Pgprof application

Hello,

Last years, I have always installed PGI “Community” version, because of I managed some computers in two university labs. Two months ago, I installed lastest PGI “Community” version that I found at Nvidia site (http://www.pgroup.com/products/community.htm redirected me to https://developer.nvidia.com/hpc-sdk). However, this new version (hpc-2020) doesn’t include “pgprof application” and I need it (older “Community” versions like 2019-19.4 and 2019.19.10 included “pgprof”.

What can I do now?

Thanks

Thaks

Hi,

PGI was re-branded as the NVIDIA HPC Compiler and is now included as part of the NVIDIA HPC SDK ( https://developer.nvidia.com/hpc-sdk). While the PGI Community Edition is no longer available, the NVHPC SDK is available at no cost for all releases, not just two releases a year.

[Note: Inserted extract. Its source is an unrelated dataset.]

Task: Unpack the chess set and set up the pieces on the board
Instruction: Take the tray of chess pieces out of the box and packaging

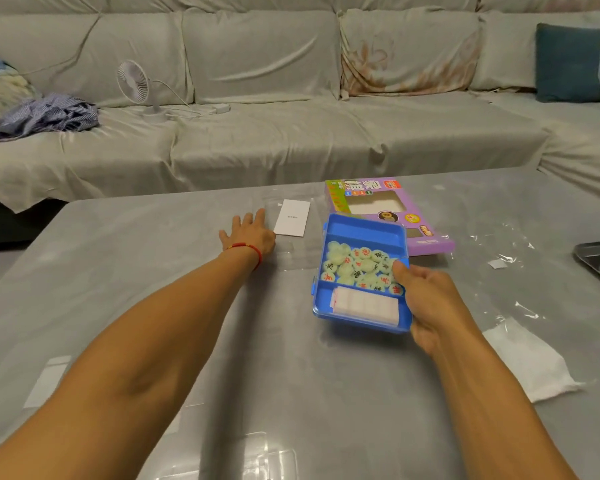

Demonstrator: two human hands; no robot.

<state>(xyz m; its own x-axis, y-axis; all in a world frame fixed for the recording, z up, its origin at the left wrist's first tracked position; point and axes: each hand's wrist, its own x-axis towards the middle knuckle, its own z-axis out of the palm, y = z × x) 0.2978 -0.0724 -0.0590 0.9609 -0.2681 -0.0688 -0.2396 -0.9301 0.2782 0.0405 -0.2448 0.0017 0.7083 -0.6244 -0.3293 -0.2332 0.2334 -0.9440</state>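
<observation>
A blue plastic tray [361,230] is tilted above the grey table. It holds several pale green round chess pieces [357,266] with red and black characters, and a folded paper board [364,304] in its near compartment. My right hand [426,299] grips the tray's right edge, thumb over the rim. My left hand [250,233] lies flat on the table with fingers straight, resting on a sheet of clear plastic [288,251], left of the tray. The purple cardboard box [426,237] of the set lies just behind the tray.
A white leaflet [291,218] lies beyond my left hand. Crumpled clear wrap [496,247] and a white cloth [530,358] lie to the right, with a metal tray [596,258] at the right edge. A sofa with a small fan [136,84] stands behind the table [153,271].
</observation>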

The older PGI drivers (pgcc, pgc++, pgfortran) are available with SDK but you should consider moving to the new compiler drivers (nvc, nvc++, nvfortran).

Pgprof was a repackaged version of nvprof. Nvprof is available in the SDK however NVIDIA deprecated this profiler about a year ago so please consider transitioning to the new NSight-Systems and NSight-Compute profilers. See: https://developer.nvidia.com/blog/migrating-nvidia-nsight-tools-nvvp-nvprof/

Hope this helps,
Mat

It looks like nsys is not able to profile CPU-only application like pgprof was.
What is the solution ? (and command lines) ?

Thanks

You actually can get the same function level profiling of the CPU application as pgprof with nsys. By default nsys uses the “Last Branch Report” for CPU profiling (-b lbr) which doesn’t give great detail.

Instead, I’d recommend compiling your code with “-g” or “-gopt” to include Dwarf information. (-g can inhibit some optimization to make it easier to debug, so in this case I use -gopt, which includes Dwarf without reducing optimization).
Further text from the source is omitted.